Ганс, порывшись в кармане куртки, достал ключи от квартиры Дины. Этот комплект находился у них постоянно, с тех пор как Оля всеми правдами и неправдами выудила у Дины согласие дать парочке ключи от ее квартиры на неограниченный срок. Ганс уже вставил ключ в замочную скважину, как из-за двери послышался явственный стон. Оля и Ганс еще раз переглянулись, на сей раз испуганно.
— А может, она там того… не одна? — шепотом предположил Ганс.

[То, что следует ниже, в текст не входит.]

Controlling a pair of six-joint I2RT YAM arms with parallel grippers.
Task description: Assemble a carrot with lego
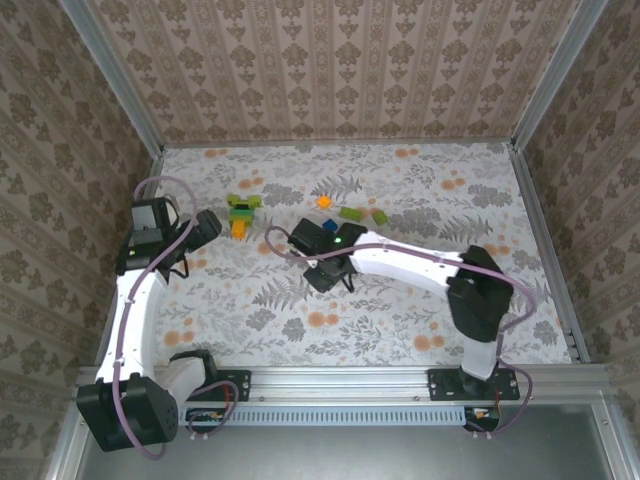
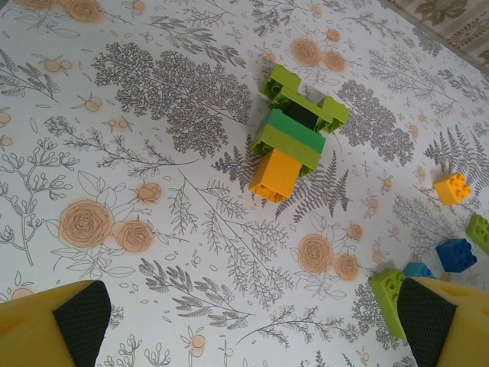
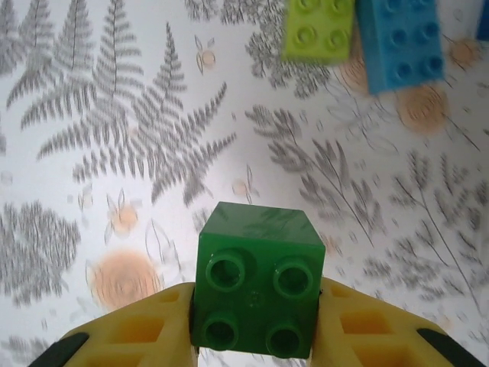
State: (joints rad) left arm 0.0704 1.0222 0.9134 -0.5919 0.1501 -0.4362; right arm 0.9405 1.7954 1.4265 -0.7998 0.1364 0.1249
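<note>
The carrot [image 1: 243, 215] lies flat at the back left of the table: lime and dark green bricks form its top and an orange-yellow brick is its tip. In the left wrist view the carrot [image 2: 294, 138] is well ahead of my left gripper [image 2: 256, 336], which is open with only bare table between its fingers [image 2: 80, 321]. My left gripper [image 1: 205, 228] sits just left of the carrot. My right gripper [image 3: 256, 325] is shut on a dark green lego brick [image 3: 258, 287], studs facing the camera, held above the table. My right gripper [image 1: 312, 240] is mid-table.
Loose lego lies right of the carrot: an orange brick [image 1: 324, 201], a blue one [image 1: 328, 228] and lime ones [image 1: 350, 213] [image 1: 380, 217]. A lime brick [image 3: 319, 29] and a blue brick [image 3: 401, 42] lie ahead of the right gripper. A lime brick [image 2: 390, 298] is close to the left gripper's right finger.
</note>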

Оля только пожала плечами. Было бы весьма некстати, если бы оказалось, что Дина сейчас проводит время в любовных утехах, поскольку это лишало возможности ее саму заняться тем же или на худой конец просто погреться в теплой квартире.
— Позвони еще! — прошипела она, и Ганс снова надавил на кнопку.
— О-о-й! — раздался сдавленный голос уже возле самой двери. — А-а-а!
— Да нет, там что-то другое, — уже встревоженно заметил Ганс и повернул ключ.
Оля, которая совсем не любила «лишнего стрема», уже не очень-то хотела входить в квартиру, где происходило что-то пока непонятное, но явно неприятное. Но Ганс уже распахнул дверь. Около нее, скорчившись и держась обеими руками за живот, сидела Дина и мотала головой из стороны в сторону.
— О-о-о! — простонала она снова, затем медленно подняла глаза на вошедших.
Взгляд ее был почти бессмысленным. Непонятно даже было, узнала она своих приятелей или нет.
— Ты чего? — неуверенно спросил Ганс, делая шаг вперед.
Дина не ответила — у нее, казалось, не было на это сил. Вместо ответа она издала еще более громкий и протяжный стон, и пришедшие парень с девушкой растерялись уже не на шутку.
— Дин, а Дин, ты чего? — быстро заговорила Оля, выходя из-за спины Ганса. — Тебе плохо, что ли? Может, водички подать?
Дина продолжала мотать головой. Потом ее губы выдавили:
— «Скорую»… вызовите… умру… я.
Оля и Ганс совсем перепугались. Оля обратила ставшие совершенно круглыми глаза на своего приятеля. Тот, потоптавшись на месте, сказал:
— Давай ее пока на кровать перенесем хотя бы…
Оля пожала плечами, и Ганс осторожно поднял стонущую Дину с пола и понес в комнату. Там он уложил девушку на диван. Тут только они оба заметили на столе флакон с какими-то таблетками, наполовину пустой. Лицо лежавшей на диване Дины было страшно бледным, дыхание частым и прерывистым. Казалось, она задыхается.